Cemitério de homens

O meu coração é um cemitério de homens.
Hoje sei que quando uma mulher chora, quando ela não consegue mais disfarçar a infelicidade e o repúdio, ela lança-se em noites de dor profunda anunciando a si mesma, paulatinamente, que é o fim.
Hoje eu sei que quando uma mulher cala, ela engole todas as suas dores e vai entre gritos e murros soltando a decisão final.
Hoje sei que esse momento de fúria e de frustração, de angústia e de decepção não é mais do que a mulher a revoltar-se consigo mesma por ter permitido, por ter cedido, por ter acreditado tantas e tantas vezes.
Hoje sei que nesse preciso momento, e quando o homem pergunta cinicamente á mulher "porque estás assim?", ele tenta fazer de conta que não percebe, que a responsabilidade lhe passa completamente ao lado como se não fossemos todos responsáveis uns pelos outros. Hoje eu sei que é mera manipulação com forte tendência á vitimização.
Nesse momento em que essa pergunta aparentemente inofensiva acontece. Nesse preciso momento a mulher olha-o e ela sabe que o que está a acontecer é grave e irreversível. Nesse momento ela já o matou por dentro e pouco a pouco precisa de verter em silêncio as lágrimas equivalentes ás pázadas de terra suficientes que cubram definitivamente o defunto. No momento em que ele tenta corrigir ou justificar o que quer que seja, nós sabemos todas que nesse momento já é tarde demais e não há volta a dar.
Assim, o meu coração se tornou um cemitério de homens. Não os trato pelos meus exs. São os meus falecidos. Morreram para mim. Eu matei-os todos um por um dentro de mim num misto de raiva, repúdio e desdém por tudo o que me fizeram chorar e sofrer, pelas vezes que me desprezaram, me rebaixaram, me excluiram, me destrataram, me desamaram, me ignoraram. Tornou-se um cemitério de homens vazios a quem apesar de ter partilhado a minha história, os meus sonhos, os meus medos, as minhas necessidades, nunca souberam ser nem estar á altura. A uns pedi prioridade, a outros reciprocidade, a outros amizade, a outros respeito, a outros mais sexo, a outros compreensão. A cada um deles faltava tão pouco para ser o tal mas em vez de darem o seu melhor, eles bloqueavam, ou tornavam-se frustrados e destratavam-me. Eu talvez seja demasiado exigente mas não vejo mal nenhum nisso. Matei-os e o meu coração é o orgão vital onde guardo o melhor e o pior de cada um. Doeu tanto conseguir eliminar cada um deles. Nenhum foi mais fácil do que outro. Nem mesmo aqueles que me fizeram sentir que ia morrendo com eles.
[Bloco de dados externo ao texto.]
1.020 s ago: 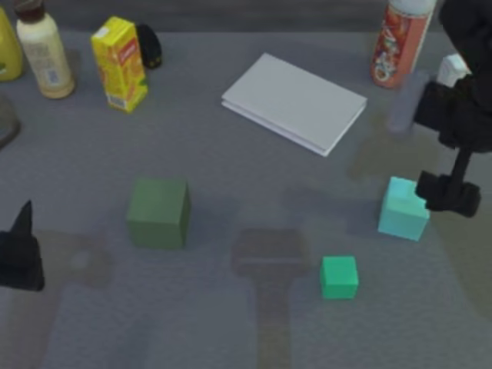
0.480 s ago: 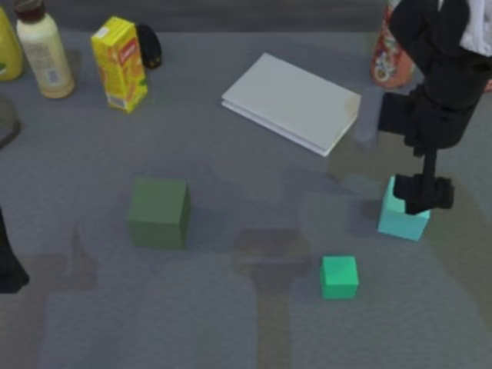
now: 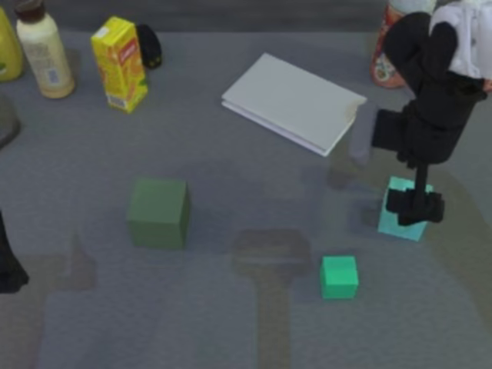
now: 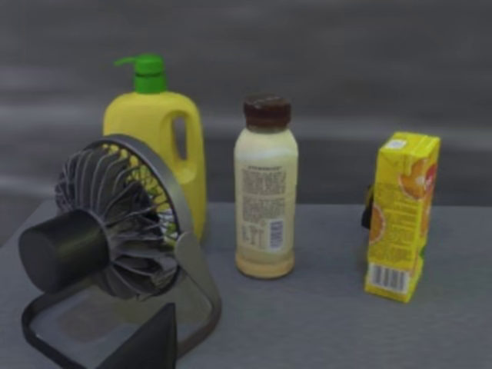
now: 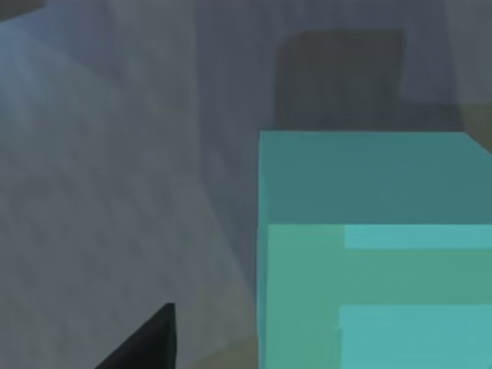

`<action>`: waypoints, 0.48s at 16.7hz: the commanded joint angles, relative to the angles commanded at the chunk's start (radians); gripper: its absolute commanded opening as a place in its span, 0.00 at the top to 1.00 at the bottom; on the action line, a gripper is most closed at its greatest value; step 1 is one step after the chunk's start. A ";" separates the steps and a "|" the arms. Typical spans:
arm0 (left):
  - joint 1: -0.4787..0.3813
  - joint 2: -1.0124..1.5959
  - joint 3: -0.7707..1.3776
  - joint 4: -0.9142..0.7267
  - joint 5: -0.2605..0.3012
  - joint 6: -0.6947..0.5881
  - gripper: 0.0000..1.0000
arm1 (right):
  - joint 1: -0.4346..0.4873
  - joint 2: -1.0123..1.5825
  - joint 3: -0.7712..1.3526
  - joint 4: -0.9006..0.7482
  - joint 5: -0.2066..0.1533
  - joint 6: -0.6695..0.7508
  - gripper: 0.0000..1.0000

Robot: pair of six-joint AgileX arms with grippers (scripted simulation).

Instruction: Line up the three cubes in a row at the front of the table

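Right pincer sits over the cyan cube at right of frame; finger state unclear. Left pincer parked at left edge, likewise unclear.

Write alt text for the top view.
The right gripper hangs over the cyan cube at the table's right, with a small green cube nearby and an olive cube left of centre. The left gripper sits at the left edge.

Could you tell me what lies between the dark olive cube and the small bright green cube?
Only bare table, with shadows; the top view shows nothing between the dark olive cube and the small bright green cube.
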 joint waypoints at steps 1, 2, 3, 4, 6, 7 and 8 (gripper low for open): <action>0.000 0.000 0.000 0.000 0.000 0.000 0.00 | 0.000 0.016 -0.025 0.044 0.000 0.001 0.00; 0.000 0.000 0.000 0.000 0.000 0.000 0.00 | 0.001 0.031 -0.052 0.088 0.000 0.002 0.00; 0.000 0.000 0.000 0.000 0.000 0.000 0.00 | 0.002 0.046 -0.076 0.129 0.000 0.003 0.00; 0.000 0.000 0.000 0.000 0.000 0.000 0.00 | 0.002 0.059 -0.097 0.163 0.000 0.003 0.00; 0.000 0.000 0.000 0.000 0.000 0.000 0.00 | 0.003 0.075 -0.122 0.198 0.001 0.004 0.00; 0.000 0.000 0.000 0.000 0.000 0.000 0.00 | 0.003 0.076 -0.124 0.200 0.001 0.004 0.00; 0.000 0.000 0.000 0.000 0.000 0.000 0.00 | 0.003 0.076 -0.124 0.200 0.001 0.004 0.00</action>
Fiz o luto, o deles e o meu, curti a minha dor, lambi as minhas feridas, arranjei um espaço para cada um deles. E agora que o espaço está cada vez mais pequeno e que não me apetece matar mais ninguém dentro de mim, divirto-me a imaginar como seria o homem que agregasse todas as qualidades que os meus falecidos tinham. Ou então, o quão monstruoso seria o homem que agregasse só todos os seus defeitos. Se imaginar um faz-me sonhar, já o outro devolve-me uma enorme vontade de estar sozinha.